Nuevas amistades y experiencias quedarán por siempre en la memoria de los pequeños.

UN joven profesor de matemáticas, llamado Charles Dodgson, se encontraba un día paseando en un pequeño bote de remos en compañía de un amigo y tres niñas casi adolescentes. Durante ese paseo río arriba, Alicia, que tenía diez años, le insistía para que siguiese inventando cuentos para ella. Muchos años después, Lewis Carroll - que es el nombre literario de este autor- recordaría el paseo que diera origen a Alicia en el país de las Maravillas, como una ocasión irrepetible en una «tarde dorada», con un azul limpio en lo alto, el espejo acuoso en lo bajo, la barca deslizándose perezosamente y el sonido de las gotas que caían de los remos.
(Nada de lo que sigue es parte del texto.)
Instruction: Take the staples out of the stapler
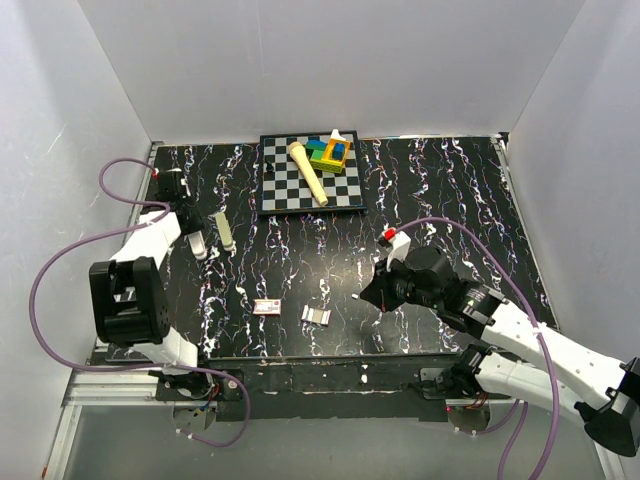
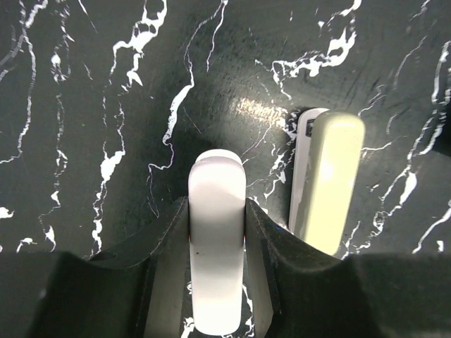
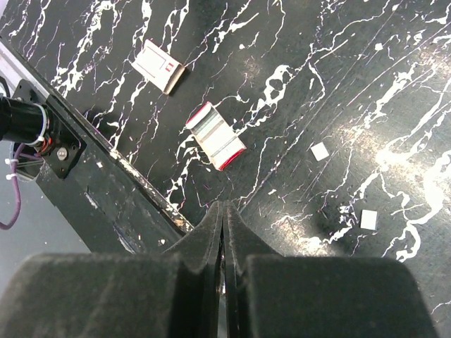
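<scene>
Left claw grips the white stapler, fingers pressed tight on both its sides. The stapler lies flat on the black marbled table, out to the near-left of the chessboard. A cream stapler lies just beside the white one, on the chessboard side; can't tell if they touch.

Right claw is pinched closed on nothing and hangs over the table, near-right of the chessboard.

Staples: a small silvery block with red ends, flat on the table. It lies straight out from the chessboard's near edge, close to the table's front edge and well apart from both staplers and both claws. A small red-and-white box lies near the staples, further toward the left arm. Two white scraps lie on the table too.

On the chessboard: a cream wooden peg and a stack of coloured blocks.
</scene>
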Controlling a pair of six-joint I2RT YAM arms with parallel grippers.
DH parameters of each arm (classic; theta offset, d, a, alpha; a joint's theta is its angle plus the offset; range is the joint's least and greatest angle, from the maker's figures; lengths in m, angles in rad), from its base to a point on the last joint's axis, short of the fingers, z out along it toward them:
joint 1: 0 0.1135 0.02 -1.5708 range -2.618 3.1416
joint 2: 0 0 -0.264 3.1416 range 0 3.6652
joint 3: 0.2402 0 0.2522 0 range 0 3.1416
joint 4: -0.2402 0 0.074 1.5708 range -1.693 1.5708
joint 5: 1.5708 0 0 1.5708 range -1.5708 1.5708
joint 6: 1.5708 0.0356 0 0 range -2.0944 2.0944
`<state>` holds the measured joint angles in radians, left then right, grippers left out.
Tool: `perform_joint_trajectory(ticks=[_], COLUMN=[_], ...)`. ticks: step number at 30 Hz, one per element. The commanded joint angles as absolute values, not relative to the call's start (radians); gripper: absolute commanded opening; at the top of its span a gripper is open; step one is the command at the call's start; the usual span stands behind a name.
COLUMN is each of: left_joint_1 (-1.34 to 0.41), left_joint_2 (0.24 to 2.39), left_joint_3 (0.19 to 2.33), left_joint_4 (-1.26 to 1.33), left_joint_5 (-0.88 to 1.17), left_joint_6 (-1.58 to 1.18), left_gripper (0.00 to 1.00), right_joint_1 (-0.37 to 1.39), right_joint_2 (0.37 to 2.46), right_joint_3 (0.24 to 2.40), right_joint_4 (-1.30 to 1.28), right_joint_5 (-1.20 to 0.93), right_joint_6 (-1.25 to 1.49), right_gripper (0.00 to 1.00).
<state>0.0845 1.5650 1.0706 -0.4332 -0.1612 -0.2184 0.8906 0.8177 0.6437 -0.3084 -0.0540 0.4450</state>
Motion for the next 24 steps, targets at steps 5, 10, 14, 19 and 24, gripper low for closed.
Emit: perform_joint_trajectory(ticks=[5, 10, 14, 19, 24], left_joint_1=[0.095, 0.094, 0.095, 0.092, 0.092], left_joint_2=[1.657, 1.716, 1.747, 1.772, 1.778], left_joint_3=[1.124, 1.149, 1.152, 1.147, 1.137], left_joint_4=[-0.391, -0.390, -0.379, -0.376, -0.374], left_joint_5=[-0.112, -0.095, -0.075, -0.074, -0.057], left_joint_6=[-0.192, -0.202, -0.213, -0.213, -0.215], left_gripper=[0.00, 0.00, 0.00, 0.03, 0.35], right_joint_1=[0.894, 0.894, 0.894, 0.894, 0.894], right_joint_2=[0.845, 0.851, 0.856, 0.870, 0.870], right_joint_3=[0.632, 0.623, 0.626, 0.629, 0.621], right_joint_4=[-0.225, -0.224, -0.224, -0.221, -0.216], right_joint_5=[-0.086, -0.080, -0.069, -0.074, -0.075], right_joint_6=[0.440, 0.433, 0.425, 0.429, 0.440], right_gripper=[0.06, 0.06, 0.08, 0.15, 0.21])
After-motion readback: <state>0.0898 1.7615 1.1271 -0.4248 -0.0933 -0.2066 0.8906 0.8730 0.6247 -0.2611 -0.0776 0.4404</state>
Alicia le pidió después que escribiese para ella la historia, surgiendo así, en 1865 para el mundo entero, el más famoso cuento infantil de todos los tiempos.

Difícilmente este paseo hubiese dado lugar a semejante inspiración y creatividad sin el estímulo de la niña; tampoco, la imaginaria Alicia de la historia hubiese podido experimentar tantas cosas diferentes y fantásticas si el cuento no se tratase de un viaje imaginario. ¿Por qué, sin embargo, los adultos dudan tanto cuando se trata de viajar con niños?

La más frecuente argumentación para viajar sin los niños es que los adultos necesitan estar solos y descansar de la rutina familiar. Piensan que sin los hijos podrán dejar atrás las preocupaciones, y recuperar -solos y por un tiempo- la posibilidad de estar tranquilos y sin obligaciones; algo así como volver a vivir una despreocupada luna de miel. Pero lo que en realidad sucede es que, después del primer día (en caso de que no sea ya en el avión), la pareja empieza a pensar demasiado en los que quedaron atrás, llegando al extremo de sentir que las proyectadas vacaciones no logran satisfacer sus deseos, porque ellos no pueden dejar de preocuparse por los pequeños que han dejado en casa de los abuelos o de otros familiares o amigos. La «desconexión» se hace difícil, sobre todo si hablamos de niños que no han llegado a la adolescencia - precisamente esos que muchos creen mejor dejar en casa. Los hijos van con nosotros, físicamente o en nuestros pensamientos.

Después de que los tenemos, ya no somos solamente una pareja: somos una familia y disfrutamos mejor juntos. No se trata solamente del disfrute que los padres puedan tener, de lo que se puedan divertir con el niño, o de los rituales adultos que se puedan -al menos temporalmente- romper, comportándose como niños que juegan ávidos de curiosidad. Se trata de la posibilidad de vivir juntos una experiencia que no se olvidará. Eso permite que el niño vea en el padre o en la madre otra faceta de ellos que no sea la de los adultos serios que llegan cansados del trabajo.

Todos sabemos por experien cia que lo que se vive intensamente y con la participaciónde fuertes emociones -lo que se ve de cerca, se toca y se disfruta- se llega a conocer mejor que aquello que solamente leemos o escuchamos por referencias de otros. Pero más aún, viajar con niños es ofrecerles la posibilidad de ponerse retos que pueden ser tan simples como subir una colina y probar nuevos sabores, o tan complejos como familiarizarse con hábitos y culturas diferentes. Lo demás -los detalles y las complicaciones obvias- son cada vez menores. Los hoteles tienen hoy en día todas las condiciones para los niños: juegos, cuidadores, recreación, equipos, excursiones y condiciones físicas en las instalaciones.

Queda por parte de los padres no olvidar algunas cosas. Mi nieto más pequeño tiene una colchita a la que llama KEKE. Puede dormir en cualquier parte, disfrutar en un lejano lugar, sonreír a personas extrañas, aprender palabras en otro idioma; pero se sentiría muy mal si los padres olvidaran llevarle a su KEKE para dormir. Lo mismo se puede decir del chupete - si lo usao de un libro preferido de cuentos para el avión. Eso queda por parte de los padres. Evitados estos posibles olvidos, padres e hijos asegurarán con su viaje un recuerdo tan perdurable como el que quedó en la mente del escritor y de la pequeña Alicia, la real.

El escritor nunca olvidó la experiencia; la niña, una vez terminado el paseo, solo quiso que le escribiesen el cuento que aquella hermosa tarde, un amigo mayor inventó para ella. Y la Alicia fantástica, la protagonista del cuento, la que cayó en una madriguera persiguiendo a un conejo apurado y parlante, nos enseñó que los niños pueden ser, a veces, más cuerdos que los adultos, y que necesitan de la fantasía, la curiosidad y las aventuras para vivir y crecer.